WORK ORDER:
In the listing that follows, the range to quote begins at the line that has "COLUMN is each" and ends after the line that has "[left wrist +"; quote it verbatim and add nothing.
━━━━━ RAW DATA ━━━━━
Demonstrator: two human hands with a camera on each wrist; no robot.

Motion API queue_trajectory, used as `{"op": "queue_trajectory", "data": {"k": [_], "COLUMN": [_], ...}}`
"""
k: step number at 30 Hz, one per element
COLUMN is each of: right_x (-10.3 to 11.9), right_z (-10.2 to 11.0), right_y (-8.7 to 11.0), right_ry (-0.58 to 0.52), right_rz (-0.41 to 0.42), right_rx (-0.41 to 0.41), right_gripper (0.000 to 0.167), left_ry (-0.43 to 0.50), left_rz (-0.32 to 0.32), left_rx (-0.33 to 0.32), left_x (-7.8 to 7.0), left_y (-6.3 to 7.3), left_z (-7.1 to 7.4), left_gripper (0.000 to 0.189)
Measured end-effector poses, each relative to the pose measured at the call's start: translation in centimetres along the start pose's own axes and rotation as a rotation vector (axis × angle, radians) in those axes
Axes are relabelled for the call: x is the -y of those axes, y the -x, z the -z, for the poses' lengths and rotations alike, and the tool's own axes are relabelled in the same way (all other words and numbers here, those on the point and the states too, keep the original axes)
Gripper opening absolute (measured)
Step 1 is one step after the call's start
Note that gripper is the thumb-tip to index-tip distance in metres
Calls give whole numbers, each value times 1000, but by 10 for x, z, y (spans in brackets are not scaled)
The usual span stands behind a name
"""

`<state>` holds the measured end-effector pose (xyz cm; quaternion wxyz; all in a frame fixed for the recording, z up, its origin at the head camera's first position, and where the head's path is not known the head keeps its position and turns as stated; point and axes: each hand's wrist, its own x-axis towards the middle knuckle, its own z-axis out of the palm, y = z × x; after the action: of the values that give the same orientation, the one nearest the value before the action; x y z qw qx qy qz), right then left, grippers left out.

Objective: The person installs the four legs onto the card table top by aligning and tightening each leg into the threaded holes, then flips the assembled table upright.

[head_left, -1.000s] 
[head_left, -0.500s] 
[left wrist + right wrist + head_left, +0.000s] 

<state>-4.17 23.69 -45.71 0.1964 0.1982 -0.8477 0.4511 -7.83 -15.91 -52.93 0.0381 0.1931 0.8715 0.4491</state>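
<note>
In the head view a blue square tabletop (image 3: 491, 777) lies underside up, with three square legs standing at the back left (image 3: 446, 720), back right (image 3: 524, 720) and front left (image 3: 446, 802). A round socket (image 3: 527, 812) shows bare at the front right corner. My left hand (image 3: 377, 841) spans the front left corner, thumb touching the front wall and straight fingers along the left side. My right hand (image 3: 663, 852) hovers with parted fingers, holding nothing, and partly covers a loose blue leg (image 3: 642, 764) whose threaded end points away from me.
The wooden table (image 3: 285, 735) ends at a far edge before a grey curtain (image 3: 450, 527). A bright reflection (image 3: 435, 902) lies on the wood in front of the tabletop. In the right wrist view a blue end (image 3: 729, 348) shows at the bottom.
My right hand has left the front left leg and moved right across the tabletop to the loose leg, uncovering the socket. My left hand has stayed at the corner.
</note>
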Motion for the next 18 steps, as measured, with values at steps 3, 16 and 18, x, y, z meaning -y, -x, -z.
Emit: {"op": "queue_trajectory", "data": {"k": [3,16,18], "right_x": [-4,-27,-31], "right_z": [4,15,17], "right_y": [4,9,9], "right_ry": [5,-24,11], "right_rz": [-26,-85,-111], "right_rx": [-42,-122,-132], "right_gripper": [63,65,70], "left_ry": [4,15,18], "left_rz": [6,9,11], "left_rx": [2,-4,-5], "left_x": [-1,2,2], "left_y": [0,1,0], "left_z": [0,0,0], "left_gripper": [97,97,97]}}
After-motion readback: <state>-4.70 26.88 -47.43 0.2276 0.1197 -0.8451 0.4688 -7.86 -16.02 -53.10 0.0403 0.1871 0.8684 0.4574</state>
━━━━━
TASK ANSWER:
COLUMN is each of: right_x (-10.3 to 11.9), right_z (-10.2 to 11.0), right_y (-8.7 to 11.0), right_ry (-0.58 to 0.52), right_rz (-0.41 to 0.42), right_rx (-0.41 to 0.41), right_gripper (0.000 to 0.167), left_ry (-0.43 to 0.50), left_rz (-0.32 to 0.32), left_rx (-0.33 to 0.32), left_x (-7.8 to 7.0), left_y (-6.3 to 7.3), left_z (-7.1 to 7.4), left_gripper (0.000 to 0.189)
Measured end-effector poses, each relative to the pose measured at the call's start: translation in centimetres along the start pose's own axes and rotation as a rotation vector (axis × angle, radians) in those axes
Axes are relabelled for the call: x is the -y of those axes, y the -x, z the -z, for the poses' lengths and rotations alike, and the tool's own axes are relabelled in the same way (all other words and numbers here, those on the point and the states too, keep the original axes)
Gripper opening absolute (measured)
Step 1 is one step after the call's start
Note that gripper is the thumb-tip to index-tip distance in metres
Calls give whole numbers, each value times 1000, but by 10 for x, z, y (spans in brackets are not scaled)
The usual span stands behind a name
"""

`<state>` holds the measured end-effector pose (xyz cm; quaternion wxyz; all in a frame fixed for the recording, z up, its origin at the head camera's first position, and where the head's path is not known the head keeps its position and turns as stated; point and axes: each hand's wrist, its own x-axis towards the middle knuckle, its own z-axis out of the palm, y = z × x; after the action: of the values that give the same orientation, the one nearest the value before the action; x y z qw qx qy qz), right then left, grippers left out.

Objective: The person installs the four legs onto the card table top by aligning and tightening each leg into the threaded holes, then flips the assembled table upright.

[head_left, -1.000s] 
[head_left, -0.500s] 
[left wrist + right wrist + head_left, +0.000s] 

The output is done.